Normally data normalization is highly used in Machine Learning. Normalization helps in making the model training less sensitive to the scale of features in Machine Learning. When using the data for training a model, we are required to scale the data so that all the numeric values are in the same range and the large values do not overwhelm the smaller values. This allows the models to meet with better weights which in turn results in a more accurate model. In simple terms, normalization helps the model to predict the outputs more and more accurately.
Now the next question which arises is how can one perform data normalization? One of the methods of performing data normalization is using Python Language. For that, Python provides the users with the NumPy library, which contains the “linalg.norm()” function, which is used to normalize the data. The normalization function takes an array as an input, normalizes the values of the array in the range of 0 to 1 by using some formula, and provides the normalized array as an output. This we will look at in detail shortly. But before that, let us understand the meaning and applications of NumPy.
NumPy
NumPy, as the name suggests, stands for Numerical Python. NumPy is an in-built Python library that is used for working with arrays. Now, as we already know that in Python, one can create an array using lists, then why do we require NumPy for that? Well, NumPy provides a faster way to work with the arrays as compared to the traditional lists.
To use NumPy in your system, you need to install the NumPy library using pip. Below is the command which is used to install NumPy in a system –
pip install numpy
After installing, we need to import this library into our application/program in order to use its functions. Below is the syntax of importing the numpy library using python –
Import numpy
Now let us see an example of how to create a one dimension array using numpy library –
import numpy as np # importing numpy library
my_array = np.array([10, 30, 50, 70, 90]) #defining the input array
print(“This is my array - ”, my_array) # Printing the array
The output of the above program will be as following –
This is my array – [10, 30, 50, 70, 90]
Let us see an example of how to create a two dimension array using NumPy library –
import numpy as np # importing numpy library as np
two_d_array = np.array([[10, 30, 50, 70, 90], [20, 40, 60, 80, 100]]) # defining the 2 D array
print(“This is a two dimensional array - ”, two_d_array) # printing the array
The output of the above program will be as following –
This is a two dimensional array – [[10 30 50 70 90]
[20 40 60 80 100]]
NumPy Functions
NumPy library contains various functions, which makes it easy to work in the fields of matrices, linear algebra, polynomials, and Fourier transform. A few of them are listed below:
Add – numpy.add() function is used for performing the addition of two arrays.

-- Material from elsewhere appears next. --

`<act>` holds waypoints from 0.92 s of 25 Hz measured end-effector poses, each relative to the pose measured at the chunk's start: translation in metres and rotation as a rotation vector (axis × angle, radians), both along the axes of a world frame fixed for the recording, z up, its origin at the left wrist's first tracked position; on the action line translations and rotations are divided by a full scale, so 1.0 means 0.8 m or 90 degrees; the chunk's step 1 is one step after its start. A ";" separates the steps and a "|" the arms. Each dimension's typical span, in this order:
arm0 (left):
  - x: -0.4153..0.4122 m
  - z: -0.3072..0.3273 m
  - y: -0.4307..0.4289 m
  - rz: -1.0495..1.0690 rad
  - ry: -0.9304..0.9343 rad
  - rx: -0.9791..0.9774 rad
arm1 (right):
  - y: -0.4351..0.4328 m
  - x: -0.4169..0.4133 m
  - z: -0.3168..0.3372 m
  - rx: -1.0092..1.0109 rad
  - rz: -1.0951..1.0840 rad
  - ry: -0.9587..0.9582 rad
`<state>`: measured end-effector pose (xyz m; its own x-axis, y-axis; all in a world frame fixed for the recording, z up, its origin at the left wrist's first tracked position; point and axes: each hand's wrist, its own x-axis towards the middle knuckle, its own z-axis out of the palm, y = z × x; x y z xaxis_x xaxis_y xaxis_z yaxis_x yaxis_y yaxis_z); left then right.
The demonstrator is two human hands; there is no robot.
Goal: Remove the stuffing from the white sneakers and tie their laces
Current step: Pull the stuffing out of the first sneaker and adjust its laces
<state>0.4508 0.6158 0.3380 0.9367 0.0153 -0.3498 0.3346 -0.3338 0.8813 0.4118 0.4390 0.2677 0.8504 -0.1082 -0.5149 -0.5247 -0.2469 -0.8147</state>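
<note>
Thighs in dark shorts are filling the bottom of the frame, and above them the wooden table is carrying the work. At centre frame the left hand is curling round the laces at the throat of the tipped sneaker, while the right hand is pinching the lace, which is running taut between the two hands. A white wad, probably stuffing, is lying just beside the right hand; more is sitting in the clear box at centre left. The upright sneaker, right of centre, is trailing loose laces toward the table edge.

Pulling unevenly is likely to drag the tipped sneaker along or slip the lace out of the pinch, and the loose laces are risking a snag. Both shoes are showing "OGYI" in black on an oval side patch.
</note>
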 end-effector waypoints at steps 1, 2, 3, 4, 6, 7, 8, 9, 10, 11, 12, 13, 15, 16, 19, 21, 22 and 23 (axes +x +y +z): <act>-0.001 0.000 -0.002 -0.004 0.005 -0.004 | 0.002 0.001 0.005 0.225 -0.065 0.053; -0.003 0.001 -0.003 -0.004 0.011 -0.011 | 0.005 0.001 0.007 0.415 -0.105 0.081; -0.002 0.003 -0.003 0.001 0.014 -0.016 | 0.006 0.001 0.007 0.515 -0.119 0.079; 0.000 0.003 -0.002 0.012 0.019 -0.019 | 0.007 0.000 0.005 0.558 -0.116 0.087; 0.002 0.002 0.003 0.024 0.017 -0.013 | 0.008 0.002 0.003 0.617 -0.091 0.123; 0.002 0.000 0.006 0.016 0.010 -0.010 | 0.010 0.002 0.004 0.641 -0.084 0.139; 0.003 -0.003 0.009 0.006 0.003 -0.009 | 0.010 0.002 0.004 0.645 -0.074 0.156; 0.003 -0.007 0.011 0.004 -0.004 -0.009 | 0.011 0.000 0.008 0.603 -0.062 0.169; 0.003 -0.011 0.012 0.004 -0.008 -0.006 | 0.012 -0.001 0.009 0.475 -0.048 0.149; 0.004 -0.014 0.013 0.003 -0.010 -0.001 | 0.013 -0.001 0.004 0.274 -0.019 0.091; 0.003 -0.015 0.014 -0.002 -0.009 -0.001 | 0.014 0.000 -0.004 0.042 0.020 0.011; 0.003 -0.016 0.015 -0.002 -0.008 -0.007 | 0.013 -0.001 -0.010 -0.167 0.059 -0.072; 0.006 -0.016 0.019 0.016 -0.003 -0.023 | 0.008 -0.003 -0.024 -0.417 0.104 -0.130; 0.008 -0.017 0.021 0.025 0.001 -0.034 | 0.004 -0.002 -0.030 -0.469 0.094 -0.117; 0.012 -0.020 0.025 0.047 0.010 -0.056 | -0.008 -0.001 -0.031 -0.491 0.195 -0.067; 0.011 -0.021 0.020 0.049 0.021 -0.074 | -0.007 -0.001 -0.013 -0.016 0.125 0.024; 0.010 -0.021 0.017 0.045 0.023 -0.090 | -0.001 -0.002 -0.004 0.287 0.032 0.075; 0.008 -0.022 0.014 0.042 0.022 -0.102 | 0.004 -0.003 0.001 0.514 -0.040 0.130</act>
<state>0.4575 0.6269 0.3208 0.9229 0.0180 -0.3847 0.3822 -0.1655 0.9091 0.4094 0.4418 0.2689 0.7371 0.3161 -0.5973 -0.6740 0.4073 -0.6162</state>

Subtract – numpy.subtract() function is used for performing the subtraction of two arrays.
Multiply – numpy.multiply() function is used for performing the multiplication of two arrays.
Divide – numpy.divide() function is used for performing the division of two arrays.
Min – numpy.min() function is used to find the minimum value of an array.
Max – numpy.max() function is used to find the maximum value of an array.
Mean – numpy.mean() function is used to calculate the mean of an array.
Var – numpy.var() function is used to calculate the variance of an array.
Std – numpy.std() function is used to calculate the standard deviation of an array.
Dot – numpy.dot() function is used to find the dot product of two arrays.
Cross – numpy.cross() function is used to find the cross product of two arrays.
Inner – numpy.inner() function is used to perform the inner product of two arrays.
Outer – numpy.outer() function is used to perform the outer product of two arrays.
Transpose – numpy.transpose() function is used to generate the transposition of an array.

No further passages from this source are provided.